#### [INPUT FOR THIS TASK]
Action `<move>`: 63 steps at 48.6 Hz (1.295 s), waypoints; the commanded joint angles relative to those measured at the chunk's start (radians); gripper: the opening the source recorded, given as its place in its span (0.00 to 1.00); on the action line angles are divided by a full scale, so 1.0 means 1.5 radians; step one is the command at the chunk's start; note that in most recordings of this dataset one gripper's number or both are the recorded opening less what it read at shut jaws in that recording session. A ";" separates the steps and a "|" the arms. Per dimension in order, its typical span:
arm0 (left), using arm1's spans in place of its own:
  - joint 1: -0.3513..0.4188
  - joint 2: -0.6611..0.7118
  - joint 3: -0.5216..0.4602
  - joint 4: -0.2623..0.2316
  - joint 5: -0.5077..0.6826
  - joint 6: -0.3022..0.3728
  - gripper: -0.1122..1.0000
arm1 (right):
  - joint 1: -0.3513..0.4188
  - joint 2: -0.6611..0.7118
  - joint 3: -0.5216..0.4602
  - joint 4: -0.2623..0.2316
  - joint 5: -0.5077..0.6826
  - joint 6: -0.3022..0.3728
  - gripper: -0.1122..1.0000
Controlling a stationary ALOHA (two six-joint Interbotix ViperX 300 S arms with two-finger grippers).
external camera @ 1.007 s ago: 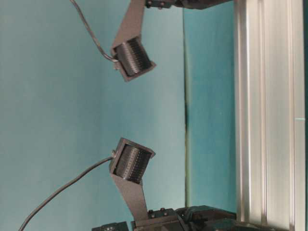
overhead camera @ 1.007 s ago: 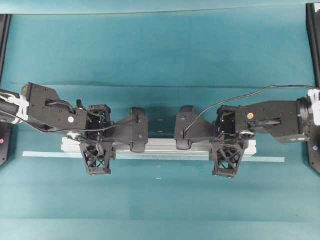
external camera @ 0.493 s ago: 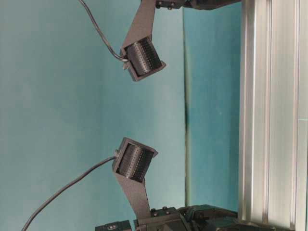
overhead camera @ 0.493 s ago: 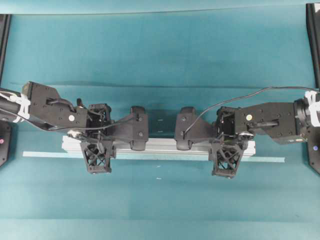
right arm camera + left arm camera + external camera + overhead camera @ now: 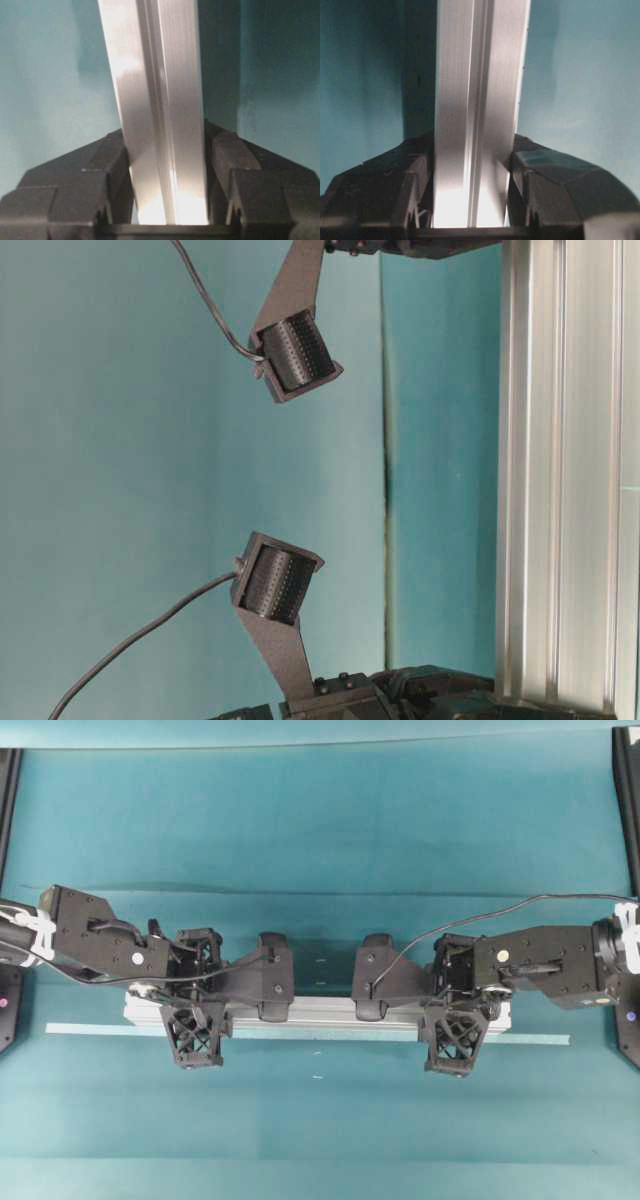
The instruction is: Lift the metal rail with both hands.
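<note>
We look straight down from high up; one low camera sits sideways; both wrist cameras stare close along the metal rail (image 5: 477, 115).

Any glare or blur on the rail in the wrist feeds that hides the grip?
Left wrist view: the metal rail blows out white near the left tool, whose fingers look soft-focus but flank it. Right wrist view: similar hotspot low on the rail at the right tool; dark shadow alongside.

light even, overhd | glare on metal rail (image 5: 165, 195) nr wrist cams | fingers (image 5: 375, 190) blurry, dark | soft shadows
</note>
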 commanded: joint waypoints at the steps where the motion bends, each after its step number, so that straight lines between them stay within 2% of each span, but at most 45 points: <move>1: -0.001 0.001 -0.004 0.001 -0.022 -0.007 0.39 | -0.002 0.007 -0.002 0.001 -0.010 0.003 0.45; 11: -0.001 0.001 0.000 0.001 -0.024 -0.008 0.40 | -0.003 0.007 -0.002 0.001 -0.015 0.002 0.45; 14: -0.001 0.001 0.001 0.001 -0.022 -0.007 0.54 | -0.004 0.007 -0.002 0.001 -0.015 0.002 0.45; 16: -0.002 0.001 0.001 0.001 -0.021 -0.007 0.65 | -0.004 0.007 -0.002 0.001 -0.016 0.003 0.50; 19: -0.001 0.001 0.003 0.000 -0.021 -0.008 0.82 | -0.004 0.007 -0.002 0.001 -0.017 0.006 0.67; 22: -0.003 0.001 0.004 0.001 -0.020 -0.008 0.91 | -0.002 0.006 0.001 0.001 -0.018 0.003 0.82; 25: -0.004 0.001 0.006 0.000 -0.024 -0.008 0.91 | -0.001 0.006 0.003 -0.005 -0.018 0.001 0.94; 28: -0.004 0.000 0.009 0.001 -0.024 -0.007 0.89 | 0.000 0.005 0.004 -0.009 -0.018 0.002 1.00; 46: -0.004 -0.006 0.011 0.001 -0.016 -0.003 0.88 | 0.000 -0.001 0.001 -0.021 -0.018 0.003 0.99; 63: -0.004 -0.130 0.007 0.001 0.069 -0.002 0.88 | -0.010 -0.110 -0.020 -0.028 -0.013 0.004 0.99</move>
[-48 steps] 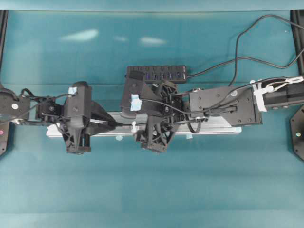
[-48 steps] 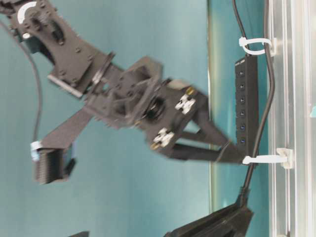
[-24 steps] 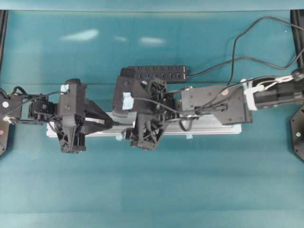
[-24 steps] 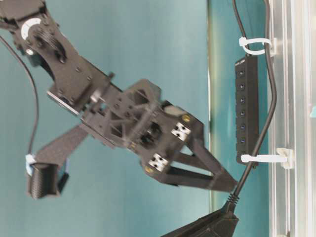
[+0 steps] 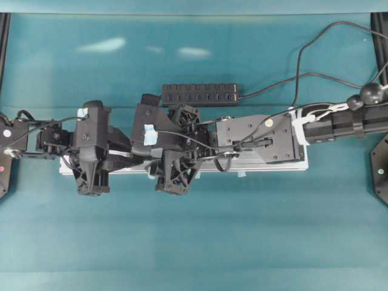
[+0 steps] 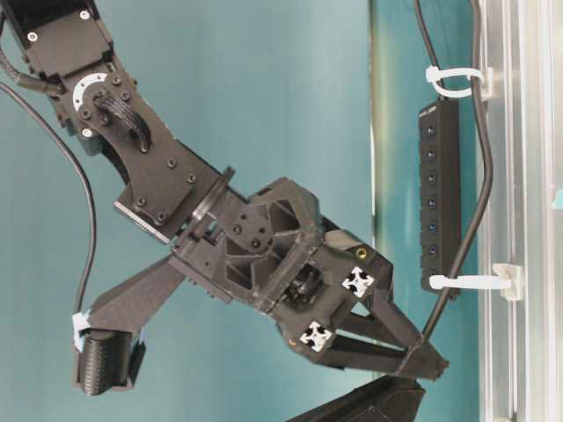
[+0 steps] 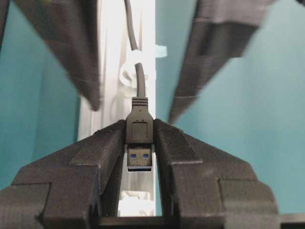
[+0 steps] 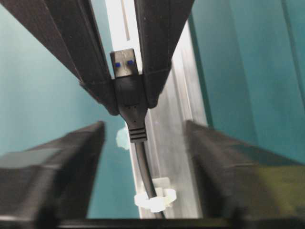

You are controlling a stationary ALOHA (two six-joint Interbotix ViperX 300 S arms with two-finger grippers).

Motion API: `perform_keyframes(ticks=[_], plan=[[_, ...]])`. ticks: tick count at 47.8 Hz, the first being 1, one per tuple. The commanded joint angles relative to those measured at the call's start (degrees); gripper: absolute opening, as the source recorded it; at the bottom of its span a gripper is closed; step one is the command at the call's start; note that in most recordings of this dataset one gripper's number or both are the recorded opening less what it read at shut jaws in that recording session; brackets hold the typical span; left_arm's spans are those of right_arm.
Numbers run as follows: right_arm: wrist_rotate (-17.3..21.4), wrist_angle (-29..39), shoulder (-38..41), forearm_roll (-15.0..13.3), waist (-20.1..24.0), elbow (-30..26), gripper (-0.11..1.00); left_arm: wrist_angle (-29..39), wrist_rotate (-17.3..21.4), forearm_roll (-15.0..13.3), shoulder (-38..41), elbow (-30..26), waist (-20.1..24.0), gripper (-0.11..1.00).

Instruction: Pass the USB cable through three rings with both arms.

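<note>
In the left wrist view my left gripper (image 7: 139,126) is shut on the black plug of the USB cable (image 7: 139,88). From the plug the cord runs on through a whitish ring (image 7: 128,72) on the silver rail (image 7: 112,52). Another ring (image 7: 136,206) sits behind the plug. My right gripper (image 8: 143,125) faces the left one, jaws open and blurred, one on each side of the cord just behind the plug. The table-level view shows the cable (image 6: 482,198) threaded through two rings (image 6: 453,79) (image 6: 466,283) and reaching the right gripper (image 6: 420,361).
A black multi-port hub (image 5: 200,94) with its own cord lies behind the rail (image 5: 273,166). A pale-blue tape tab (image 8: 123,138) sticks to the rail's edge. Both arms crowd the rail's left half over the teal table (image 5: 194,242).
My right arm has slid left along the rail toward the left gripper and now straddles the cord by the plug. The left gripper keeps its hold and has barely shifted.
</note>
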Motion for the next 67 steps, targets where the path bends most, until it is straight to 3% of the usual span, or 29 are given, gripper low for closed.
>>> perform_keyframes(ticks=[1, 6, 12, 38, 41, 47, 50, 57, 67], plan=[[-0.6, -0.4, -0.4, -0.2, 0.3, -0.7, 0.16, -0.4, 0.0, 0.1, -0.6, -0.7, -0.2, 0.24], [-0.6, -0.6, -0.4, -0.1, 0.4, -0.8, 0.02, -0.4, -0.1, 0.1, -0.6, -0.7, -0.2, 0.24], [-0.7, -1.5, -0.4, -0.1, 0.4, -0.8, -0.05, -0.4, -0.2, 0.1, -0.6, -0.7, -0.2, 0.24], [-0.6, 1.4, -0.3, -0.1, 0.8, -0.9, -0.07, 0.4, -0.5, 0.1, -1.1, -0.4, 0.3, 0.25], [-0.6, 1.8, -0.3, -0.2, 0.8, -0.8, -0.07, 0.4, -0.4, 0.1, -1.5, -0.4, 0.3, 0.34], [-0.6, 3.0, 0.0, -0.1, 0.8, -1.0, -0.07, 0.5, -0.4, 0.1, -2.5, -0.4, 0.3, 0.73], [-0.6, 3.7, 0.3, -0.2, 0.8, -1.2, -0.07, 0.7, -0.5, 0.1, -3.3, -0.4, 0.2, 0.87], [-0.6, 5.4, 1.2, -0.2, 0.8, -2.6, -0.07, 4.1, -0.4, 0.1, -6.7, 0.3, 0.2, 0.83], [-0.6, 8.0, 3.1, -0.1, 0.8, -5.6, -0.07, 17.8, -0.5, 0.1, -16.9, 2.9, 0.6, 0.81]])
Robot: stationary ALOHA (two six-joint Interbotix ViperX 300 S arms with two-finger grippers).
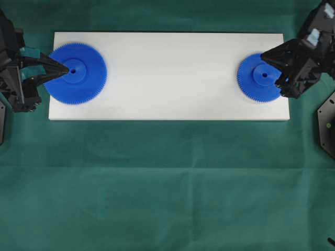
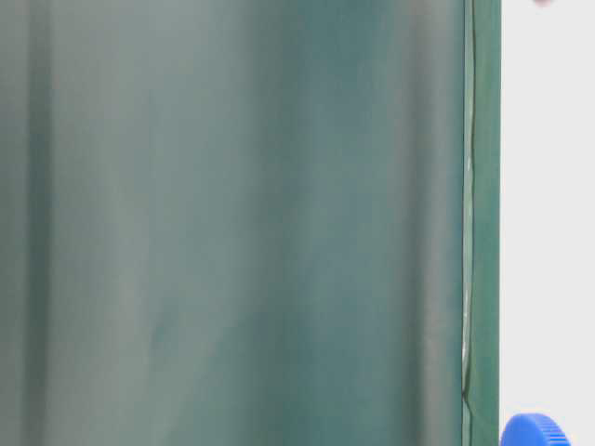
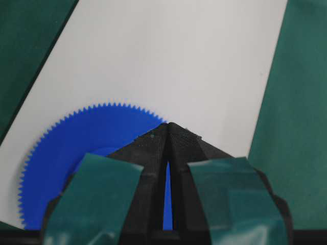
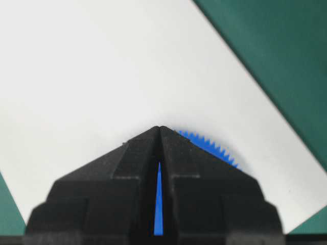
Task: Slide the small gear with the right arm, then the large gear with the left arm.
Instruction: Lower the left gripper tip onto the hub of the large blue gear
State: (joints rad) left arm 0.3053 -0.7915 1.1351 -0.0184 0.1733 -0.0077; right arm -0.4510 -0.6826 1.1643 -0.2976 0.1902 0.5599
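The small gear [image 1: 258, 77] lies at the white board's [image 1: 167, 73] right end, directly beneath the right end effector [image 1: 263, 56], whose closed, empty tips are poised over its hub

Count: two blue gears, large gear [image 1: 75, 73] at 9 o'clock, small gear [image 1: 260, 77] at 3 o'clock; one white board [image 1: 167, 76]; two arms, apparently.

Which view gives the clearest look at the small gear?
The overhead exterior view: the small gear shows almost whole on the white board, its right part under the right end effector. The right wrist view shows a few teeth past the shut fingers.
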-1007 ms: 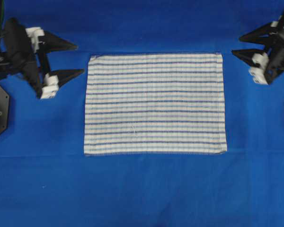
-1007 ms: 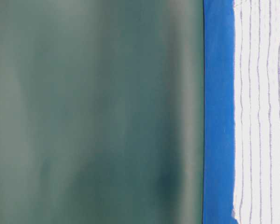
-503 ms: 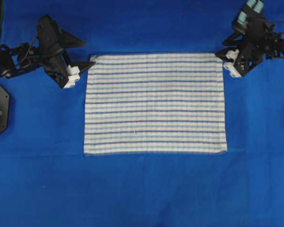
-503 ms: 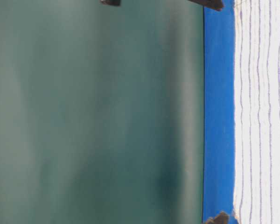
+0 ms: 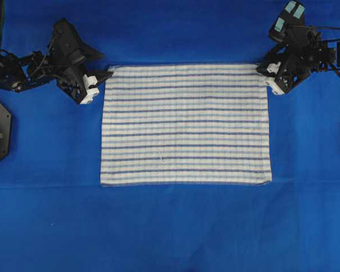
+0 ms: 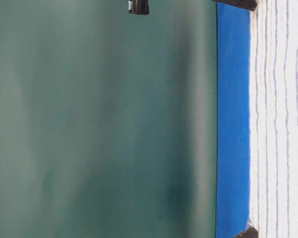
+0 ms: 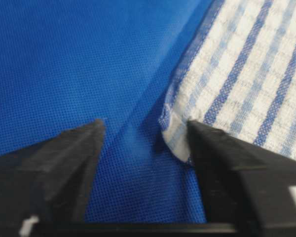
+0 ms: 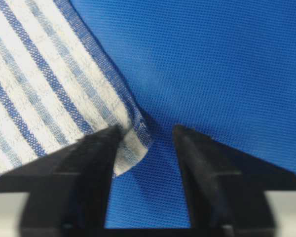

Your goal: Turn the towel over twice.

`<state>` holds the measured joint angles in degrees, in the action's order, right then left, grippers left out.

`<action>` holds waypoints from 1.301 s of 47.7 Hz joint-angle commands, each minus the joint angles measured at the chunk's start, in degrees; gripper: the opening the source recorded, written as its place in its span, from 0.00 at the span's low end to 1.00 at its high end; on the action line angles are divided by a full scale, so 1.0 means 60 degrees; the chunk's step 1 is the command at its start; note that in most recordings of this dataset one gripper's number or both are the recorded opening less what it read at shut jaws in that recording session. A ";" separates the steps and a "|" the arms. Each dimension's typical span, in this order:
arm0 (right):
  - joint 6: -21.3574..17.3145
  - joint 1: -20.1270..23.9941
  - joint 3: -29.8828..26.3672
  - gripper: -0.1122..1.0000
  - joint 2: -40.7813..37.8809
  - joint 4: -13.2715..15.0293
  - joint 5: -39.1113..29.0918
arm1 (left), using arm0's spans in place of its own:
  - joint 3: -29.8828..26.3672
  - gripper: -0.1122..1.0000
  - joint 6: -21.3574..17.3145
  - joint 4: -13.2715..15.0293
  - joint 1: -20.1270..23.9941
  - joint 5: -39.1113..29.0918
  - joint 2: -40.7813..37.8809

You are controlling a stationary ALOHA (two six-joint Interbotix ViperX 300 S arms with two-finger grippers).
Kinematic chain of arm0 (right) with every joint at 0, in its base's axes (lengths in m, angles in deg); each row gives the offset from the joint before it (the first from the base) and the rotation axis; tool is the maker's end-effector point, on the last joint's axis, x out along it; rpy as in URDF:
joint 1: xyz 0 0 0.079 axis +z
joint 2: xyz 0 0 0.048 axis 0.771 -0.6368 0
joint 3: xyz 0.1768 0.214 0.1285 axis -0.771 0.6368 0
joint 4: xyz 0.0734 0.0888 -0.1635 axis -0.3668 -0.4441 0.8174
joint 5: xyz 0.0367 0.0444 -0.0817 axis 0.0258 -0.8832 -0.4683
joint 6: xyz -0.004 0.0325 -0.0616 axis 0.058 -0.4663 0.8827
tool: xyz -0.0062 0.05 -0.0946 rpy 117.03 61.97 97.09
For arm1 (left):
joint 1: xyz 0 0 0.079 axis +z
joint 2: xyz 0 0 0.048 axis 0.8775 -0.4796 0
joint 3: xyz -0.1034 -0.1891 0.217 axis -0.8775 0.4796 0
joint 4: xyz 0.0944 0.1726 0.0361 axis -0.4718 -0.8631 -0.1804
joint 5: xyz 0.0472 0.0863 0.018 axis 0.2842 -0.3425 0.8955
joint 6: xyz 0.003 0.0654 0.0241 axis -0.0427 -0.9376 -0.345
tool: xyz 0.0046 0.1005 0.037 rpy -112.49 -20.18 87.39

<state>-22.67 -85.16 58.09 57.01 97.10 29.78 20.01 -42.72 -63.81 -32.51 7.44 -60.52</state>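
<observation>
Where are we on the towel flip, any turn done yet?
No turn looks done: the towel lies flat and spread on the blue covering. In hand: the left tool and right tool each straddle a far corner, jaws apart, not yet pinching. Left: grip both corners, then both turn-overs.

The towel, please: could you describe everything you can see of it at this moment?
The towel is a rectangular white woven cloth with dark and light blue stripes, lying flat and spread out on the blue table covering. Its two far corners curl up slightly. The left gripper straddles one corner, the right gripper the other, each with one finger on the cloth and jaws not yet closed.
</observation>
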 commanded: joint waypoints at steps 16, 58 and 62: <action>0.0044 -0.0044 -0.0117 0.15 0.0073 0.0015 0.0044 | -0.0322 0.13 -0.0015 -0.0015 0.0029 -0.0732 -0.0117; 0.0059 -0.0615 -0.1304 0.15 0.3750 0.0015 -0.2607 | -0.1274 0.13 -0.1655 -0.0015 0.1055 -0.3926 0.5654; 0.0059 -0.0601 -0.1421 0.15 0.4321 0.0029 -0.2871 | -0.1436 0.13 -0.1670 -0.0015 0.1055 -0.4175 0.6313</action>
<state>-22.41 -88.33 51.23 79.78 97.10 13.87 13.24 -52.83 -64.07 -26.71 -16.81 -26.07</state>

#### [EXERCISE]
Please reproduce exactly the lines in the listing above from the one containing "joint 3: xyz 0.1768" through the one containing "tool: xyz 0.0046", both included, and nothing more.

#### [TASK ANSWER]
joint 3: xyz 0.1768 0.214 0.1285 axis -0.771 0.6368 0
joint 4: xyz 0.0734 0.0888 -0.1635 axis -0.3668 -0.4441 0.8174
joint 5: xyz 0.0367 0.0444 -0.0817 axis 0.0258 -0.8832 -0.4683
joint 6: xyz -0.004 0.0325 -0.0616 axis 0.058 -0.4663 0.8827
tool: xyz -0.0062 0.05 -0.0946 rpy 117.03 61.97 97.09
For arm1 (left):
joint 1: xyz 0 0 0.079 axis +z
joint 2: xyz 0 0 0.048 axis 0.8775 -0.4796 0
joint 3: xyz -0.1034 -0.1891 0.217 axis -0.8775 0.4796 0
joint 4: xyz 0.0944 0.1726 0.0361 axis -0.4718 -0.8631 -0.1804
joint 5: xyz 0.0472 0.0863 0.018 axis 0.2842 -0.3425 0.8955
joint 6: xyz 0.003 0.0654 0.0241 axis -0.0427 -0.9376 -0.345
tool: xyz 0.0046 0.1005 0.037 rpy -112.49 -20.18 87.39

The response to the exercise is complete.